How to complete this task => Which lines of the material contain the word "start"? Show each one.

Information supplied =>
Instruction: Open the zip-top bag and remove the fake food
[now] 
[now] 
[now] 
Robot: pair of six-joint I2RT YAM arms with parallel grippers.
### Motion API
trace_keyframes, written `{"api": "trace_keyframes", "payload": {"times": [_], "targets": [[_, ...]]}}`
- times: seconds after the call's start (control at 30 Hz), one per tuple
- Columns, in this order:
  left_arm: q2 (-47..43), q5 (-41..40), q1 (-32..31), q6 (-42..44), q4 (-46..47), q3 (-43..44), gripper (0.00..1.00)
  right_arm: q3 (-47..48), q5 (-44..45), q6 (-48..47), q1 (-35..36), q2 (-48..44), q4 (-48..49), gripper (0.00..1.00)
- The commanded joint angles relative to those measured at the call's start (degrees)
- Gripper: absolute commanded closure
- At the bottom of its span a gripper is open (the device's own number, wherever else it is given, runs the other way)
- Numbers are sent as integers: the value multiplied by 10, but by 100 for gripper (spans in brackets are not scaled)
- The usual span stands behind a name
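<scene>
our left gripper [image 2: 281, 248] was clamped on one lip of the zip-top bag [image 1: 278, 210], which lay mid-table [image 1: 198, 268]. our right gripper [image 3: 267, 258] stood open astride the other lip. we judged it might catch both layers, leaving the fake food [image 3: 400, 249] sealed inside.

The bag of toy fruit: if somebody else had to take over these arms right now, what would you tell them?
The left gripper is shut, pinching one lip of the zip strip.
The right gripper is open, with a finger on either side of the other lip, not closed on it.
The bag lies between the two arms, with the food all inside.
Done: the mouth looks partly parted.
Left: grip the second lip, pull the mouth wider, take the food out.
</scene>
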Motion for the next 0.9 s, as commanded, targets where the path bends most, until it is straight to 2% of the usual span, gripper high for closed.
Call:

Problem solution =>
- times: seconds after the call's start (control at 30 Hz), one per tuple
- The commanded joint angles relative to those measured at the call's start (degrees)

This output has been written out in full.